Reputation: 4157
I am attempting to create a parser for java expressions, but for some reason I am unable to match floating point values. I am using a java.util.Matcher
obtained from
Matcher token = Pattern.compile(
"(\\w[\\w\\d]*+)|" + //identifiers as group 1
"((?:(?>[1-9][0-9]*+\\.?[0-9]*+)|(?>\\.[0-9]++))(?:[Ee][+-]?[0-9]++)?)|" + //literal numbers
"([^\\w\\d\\s]*+)" //operators as group 3
).matcher();
This is intended to match an identifier, a floating point value, or an operator (I still need to refine that part of the match though will refine that part of the match later).
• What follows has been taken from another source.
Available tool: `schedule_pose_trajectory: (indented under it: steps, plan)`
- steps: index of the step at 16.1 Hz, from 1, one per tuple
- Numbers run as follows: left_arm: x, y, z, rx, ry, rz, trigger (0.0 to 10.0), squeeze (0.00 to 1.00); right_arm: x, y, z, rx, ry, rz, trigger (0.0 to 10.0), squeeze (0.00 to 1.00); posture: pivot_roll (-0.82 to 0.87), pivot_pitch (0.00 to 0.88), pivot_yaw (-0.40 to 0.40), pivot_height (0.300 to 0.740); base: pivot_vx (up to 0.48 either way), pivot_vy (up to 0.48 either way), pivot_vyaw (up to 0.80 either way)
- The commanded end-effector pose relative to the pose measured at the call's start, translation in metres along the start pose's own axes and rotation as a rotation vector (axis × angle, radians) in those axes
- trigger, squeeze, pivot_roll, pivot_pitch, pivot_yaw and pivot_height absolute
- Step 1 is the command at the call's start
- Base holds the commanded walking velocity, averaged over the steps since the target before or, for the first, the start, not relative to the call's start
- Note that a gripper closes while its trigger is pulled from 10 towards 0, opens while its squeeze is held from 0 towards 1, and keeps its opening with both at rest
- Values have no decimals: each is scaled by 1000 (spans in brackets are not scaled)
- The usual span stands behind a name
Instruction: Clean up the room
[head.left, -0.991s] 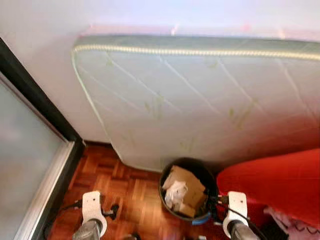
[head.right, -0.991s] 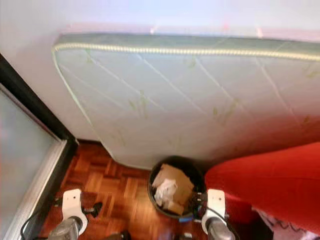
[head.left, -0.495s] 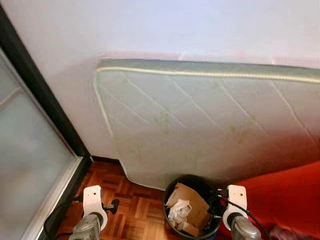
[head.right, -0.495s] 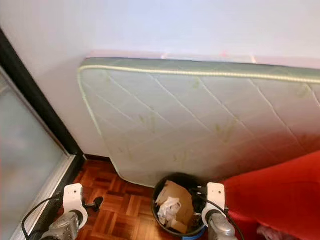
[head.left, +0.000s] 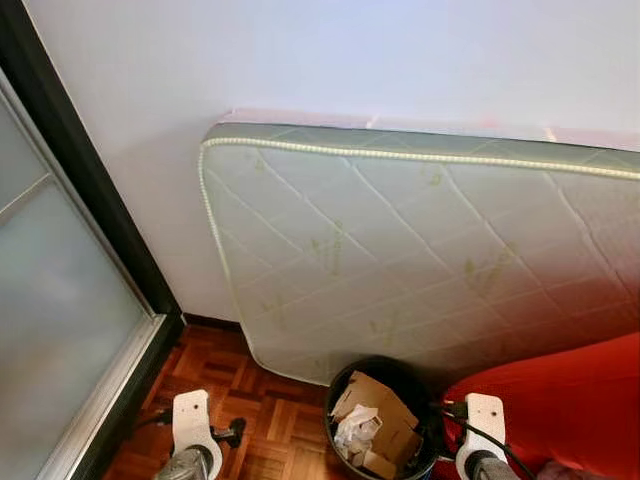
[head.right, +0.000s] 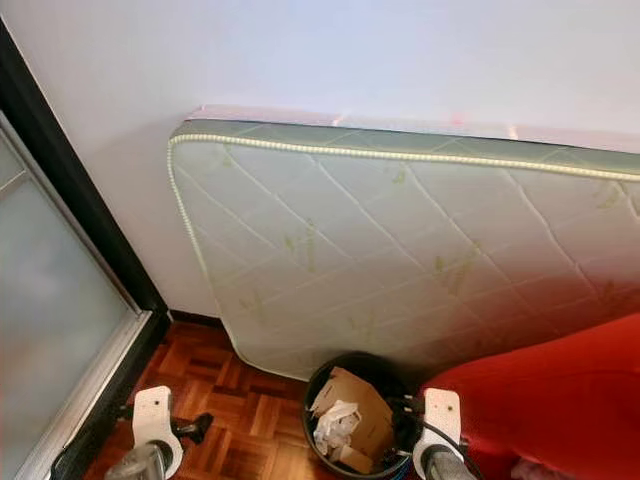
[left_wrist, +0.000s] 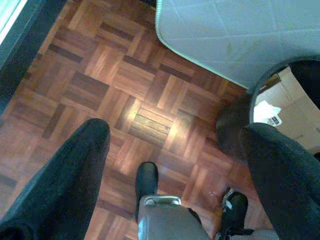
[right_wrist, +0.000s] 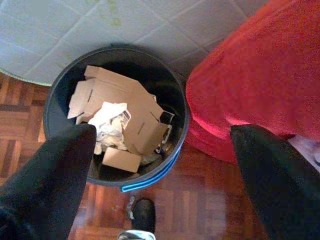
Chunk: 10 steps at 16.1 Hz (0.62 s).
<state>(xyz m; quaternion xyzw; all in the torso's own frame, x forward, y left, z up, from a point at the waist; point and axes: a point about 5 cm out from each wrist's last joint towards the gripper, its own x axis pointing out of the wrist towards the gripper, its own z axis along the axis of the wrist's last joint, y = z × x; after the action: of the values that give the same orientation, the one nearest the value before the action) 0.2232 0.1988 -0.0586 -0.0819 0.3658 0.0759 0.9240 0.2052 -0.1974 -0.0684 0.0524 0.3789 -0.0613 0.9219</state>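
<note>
A round black trash bin (head.left: 382, 372) stands on the parquet floor against a leaning mattress, holding flattened cardboard (right_wrist: 127, 110) and crumpled white paper (right_wrist: 109, 125). My right gripper (right_wrist: 165, 165) hangs open above the bin's near edge and the red fabric, nothing between its fingers. My left gripper (left_wrist: 175, 165) is open over bare parquet (left_wrist: 145, 125) to the left of the bin (left_wrist: 235, 130), also holding nothing. Both wrists (head.left: 192, 425) (head.left: 482, 425) sit low at the bottom of the head views.
A pale quilted mattress (head.left: 420, 250) leans on the white wall behind the bin. A red cushion or sofa (head.left: 560, 400) presses close on the bin's right. A dark-framed frosted glass door (head.left: 60, 300) lines the left side. Open parquet lies between door and bin.
The camera has tilted up and shifted, so mattress and wall sit lower in the picture and more wall shows. Bin, arms and open grippers keep their places.
</note>
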Motion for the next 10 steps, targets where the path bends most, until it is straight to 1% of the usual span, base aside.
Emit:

However, I am having an issue with it in that
Below is the code that is using that expression, which is intended to take all the identifiers, numbers, and operators, register all the numbers in vars
, and put all the identifiers, each number's corresponding value, and all the operators in tokens
in same order as in the original string.
It does not succeed in doing so, however, because for an input string like foo 34.78e5 bar -2.7
the resulting list is '[34, A, , bar, , -, 2, B, ]' with A=-78000.0 and B=-0.7. It is supposed to return '[foo, A, bar, B]` with A=3478000 and B=-2.7. I beleive it may be just that it is failing to include both parts of the number as the match of the regex, however that may not be the case.
I have tried removing the atomic grouping and possesives from the regex, however that did not change anything.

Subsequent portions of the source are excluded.